Ainda em maio de 1945, surgiram as primeiras
manifestações do movimento “queremista”, cujo lema era “Queremos Getúlio” ou
“Constituinte com Getúlio”, e cujo objetivo era manter Vargas no poder, com a
realização das eleições para a Constituinte e o adiamento das eleições
presidenciais, ou, no caso de ser mantida a data do pleito, com o lançamento da
candidatura de Vargas. Os comunistas, com sua linha política de união nacional,
apoiaram Vargas até sua queda, defendendo inclusive o adiamento das eleições
para a presidência. O movimento militar que derrubou Vargas em 29 de outubro de
1945 não contou com o apoio do PCB, mas o partido apoiou em seguida o governo
de José Linhares e manteve-se em sua política de conciliação.
Nos termos do decreto-lei de maio de 1945, em
setembro o PCB requereu ao Tribunal Superior Eleitoral (TSE) o seu
registro, que lhe foi concedido provisoriamente por decisão de 27 de outubro, e
definitivamente por decisão de 10 de novembro. Desse modo, o partido voltava a
atuar na legalidade, após 18 anos de atuação clandestina. Essa nova condição
atraiu para suas fileiras um grande número de escritores, jornalistas e
professores universitários.

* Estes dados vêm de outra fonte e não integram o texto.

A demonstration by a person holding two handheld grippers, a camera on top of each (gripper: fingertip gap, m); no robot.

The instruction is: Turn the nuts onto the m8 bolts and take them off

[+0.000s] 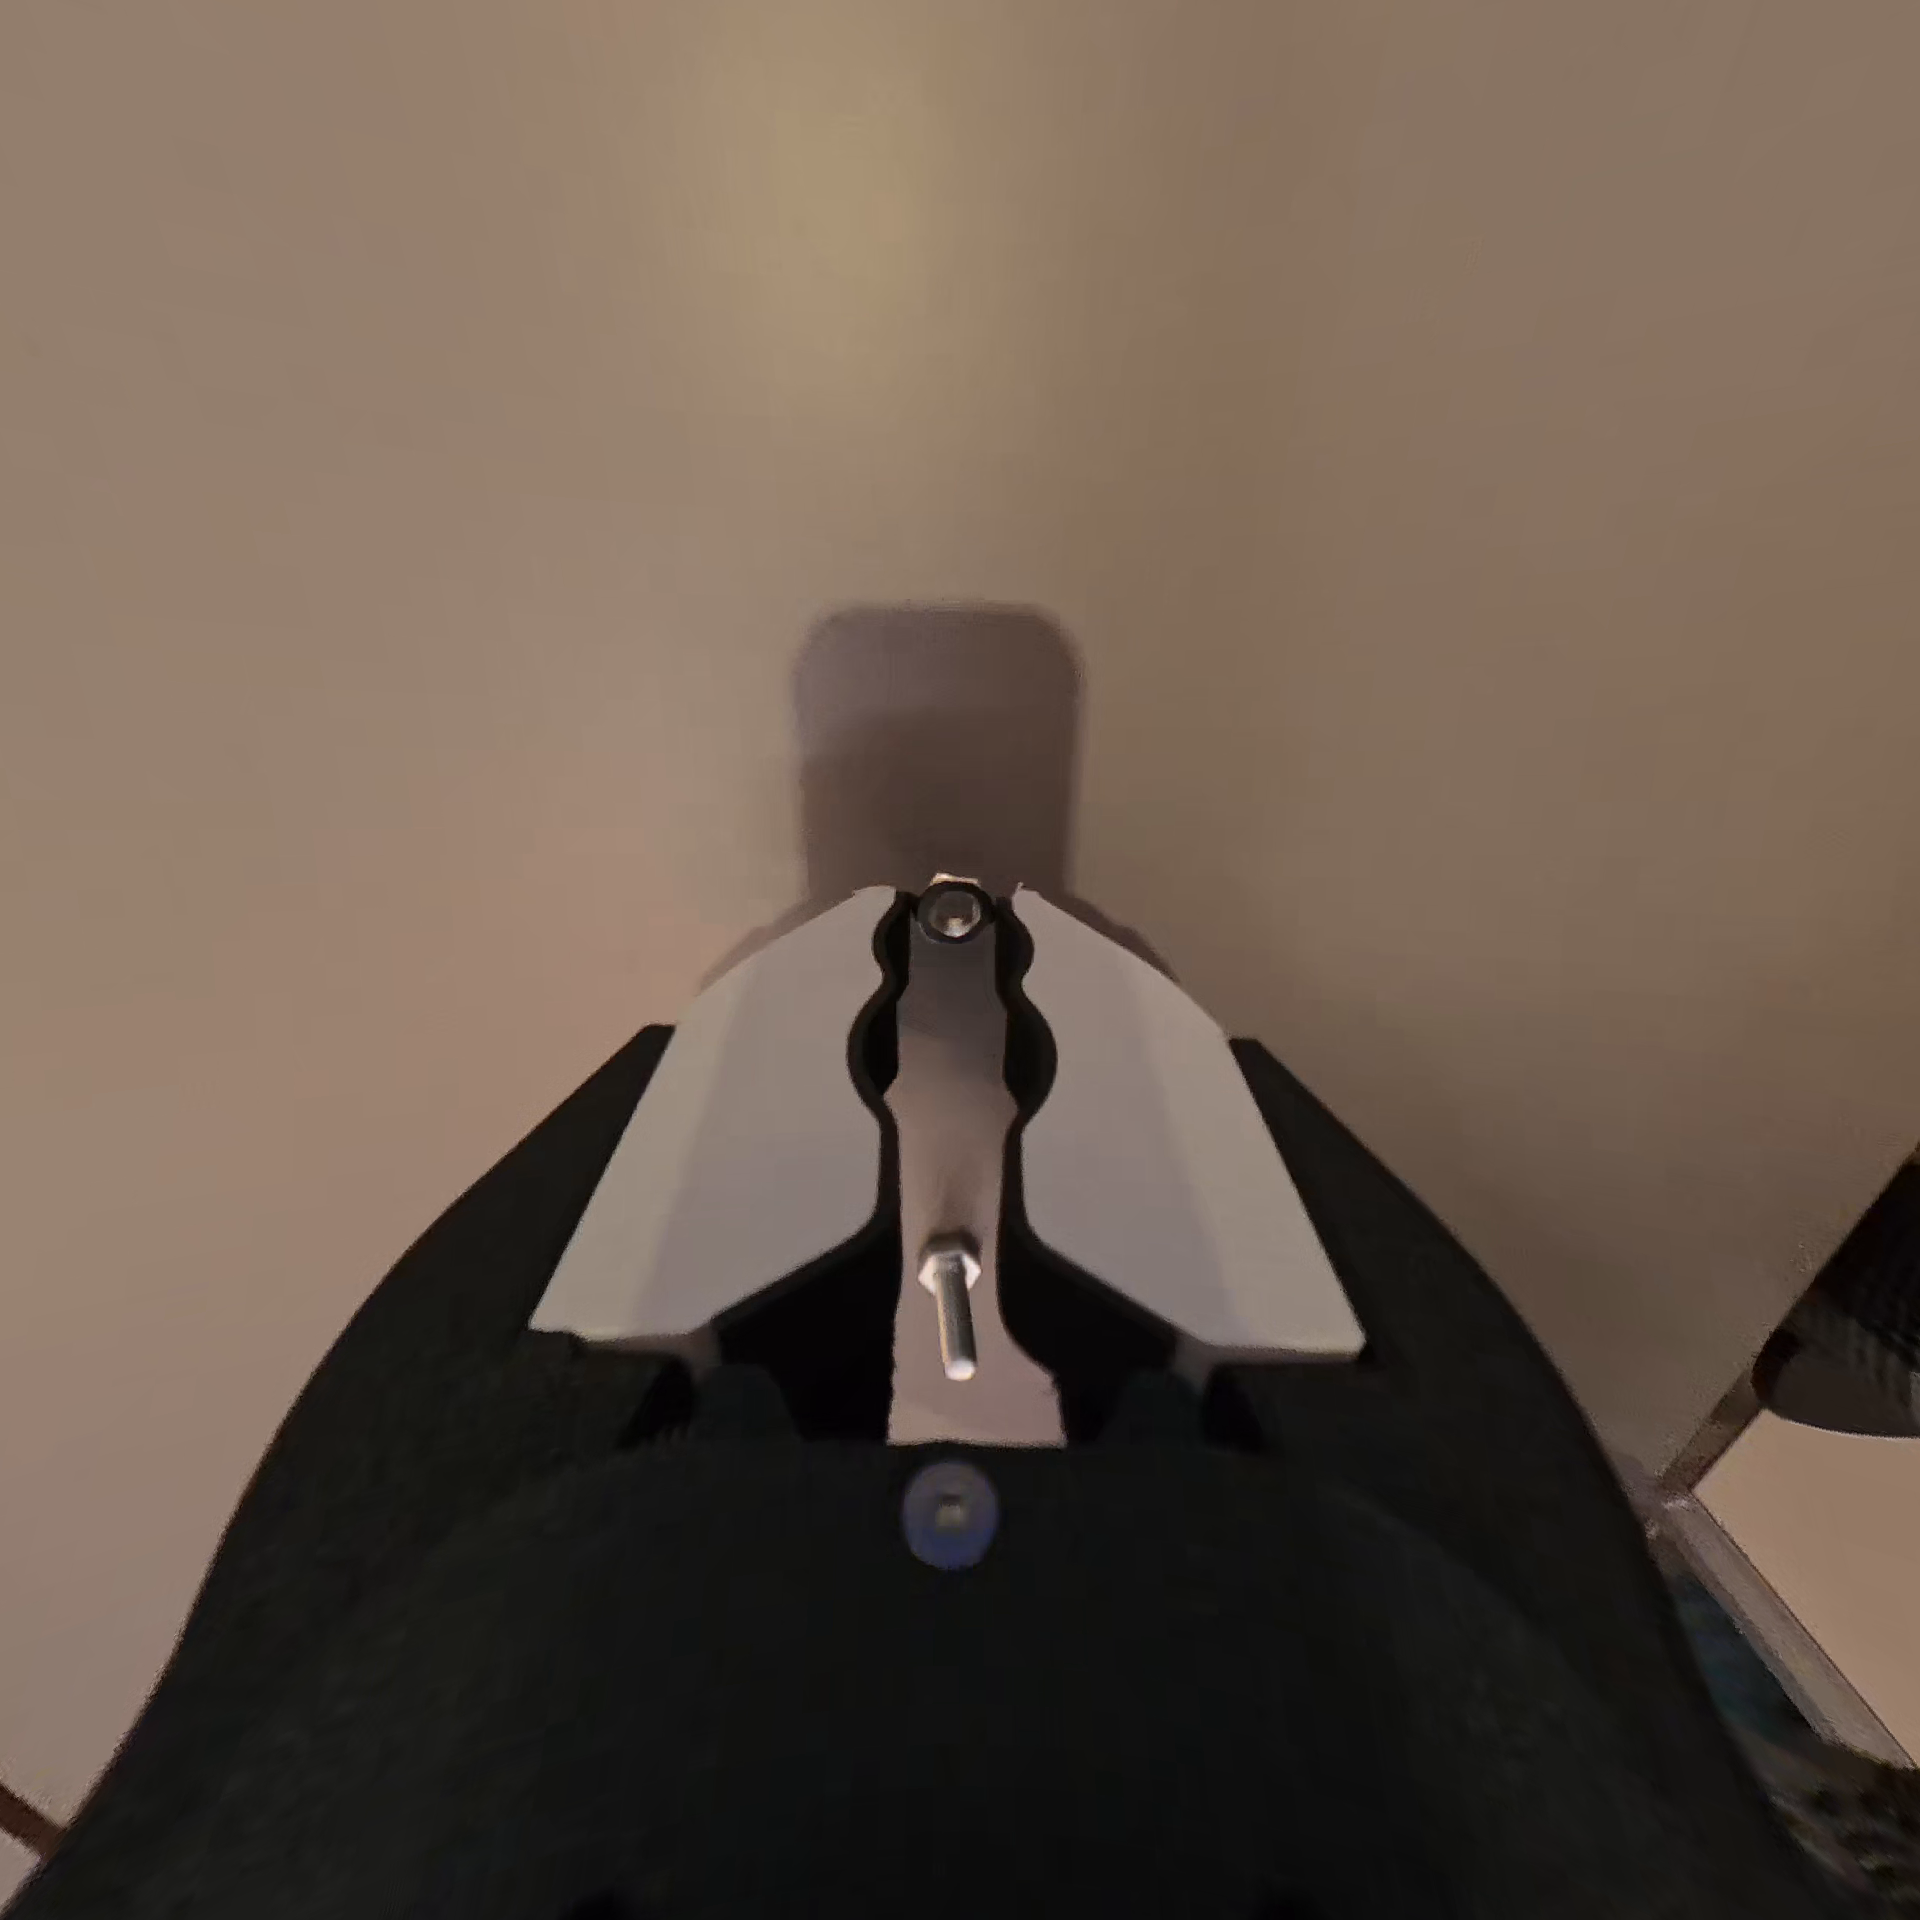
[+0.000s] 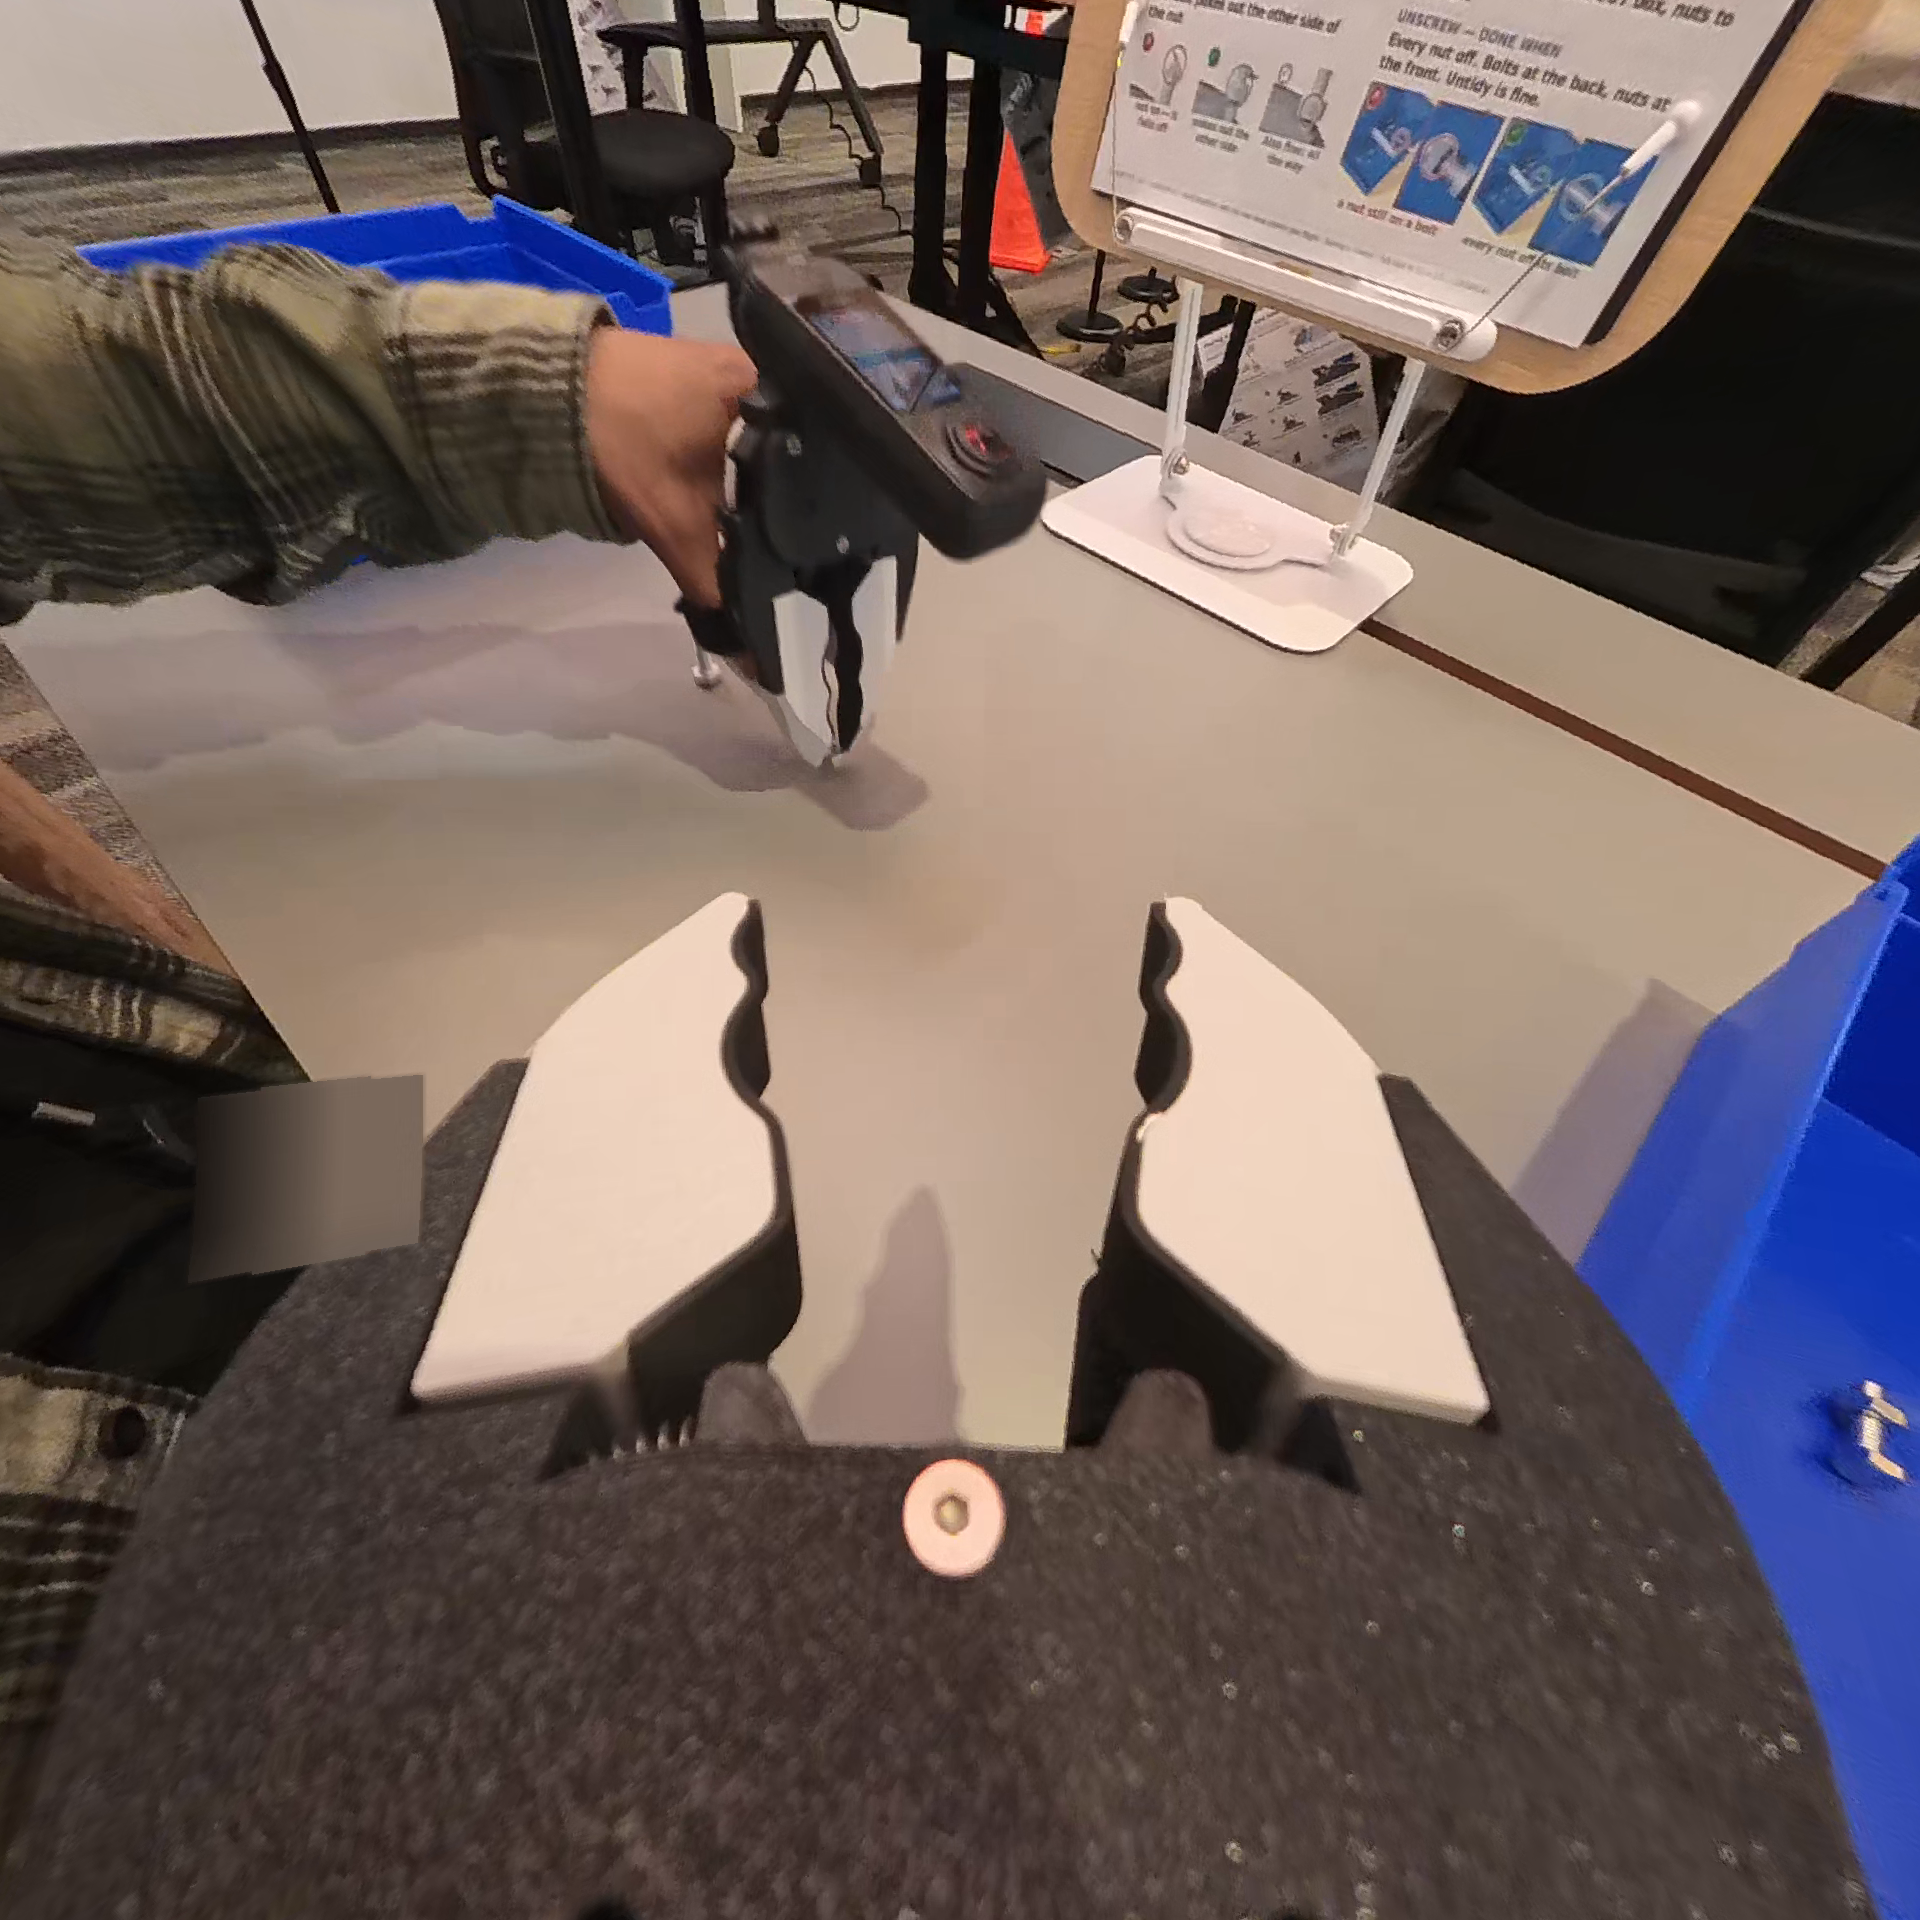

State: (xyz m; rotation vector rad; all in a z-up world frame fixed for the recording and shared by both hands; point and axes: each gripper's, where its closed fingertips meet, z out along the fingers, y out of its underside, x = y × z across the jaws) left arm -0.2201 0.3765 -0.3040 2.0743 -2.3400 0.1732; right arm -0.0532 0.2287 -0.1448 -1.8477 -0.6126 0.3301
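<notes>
The left gripper [image 1: 958, 914], white-fingered with black wavy pads, is closed narrowly on the round socket head of a silver steel bolt [image 1: 954, 921], gripped at the very fingertips. The head faces back up at the wrist camera, so the bolt's long axis runs roughly straight down toward the grey tabletop [image 2: 1143, 790], close to upright; the shank is hidden under the head, and a sliver of bright metal just beyond the head may be a nut, though that cannot be told. From the right wrist view this gripper points steeply down with its tips at or almost on the table near the middle.

A second silver bolt carrying a hexagonal nut [image 1: 951, 1304] lies flat on the table behind the left fingertips, toward the person; its long axis runs along the fingers' line, and the nut sits at the end nearer the fingertips.

The right gripper [image 2: 954, 935] hangs wide open and empty, well apart from the held bolt, which lies ahead of it and to its left. A blue plastic bin [image 2: 1766, 1195] stands at the table's right edge, close to the right gripper.
</notes>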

Entretanto, nenhum deles atingiu postos de direção,
sendo-lhes atribuídas apenas tarefas secundárias dentro do partido. Muitos
iriam concorrer na legenda do PCB às eleições de 1945 e 1947, como os
escritores Jorge Amado, Graciliano Ramos e Álvaro Moreira, o historiador Caio
Prado Júnior, o pintor Cândido Portinari, o físico Mário Schemberg e o
jornalista Aparício Torelli.
Decidido a apresentar candidato próprio à
presidência da República, o partido lançou a candidatura de Iedo Fiúza, que
fora prefeito da cidade de Petrópolis (RJ) e não era filiado a seus quadros,
corroborando assim a tese da união nacional. Fiúza obteve, nas eleições de
2 de dezembro, 569 mil votos, ou seja, 10% do total, contra 55% do
candidato apoiado por Vargas, o general Eurico Dutra, e 35% do candidato da
oposição, o brigadeiro Eduardo Gomes. Essa candidatura própria repercutiu mal
dentro do partido, pois havia um grupo que era favorável a Eduardo Gomes.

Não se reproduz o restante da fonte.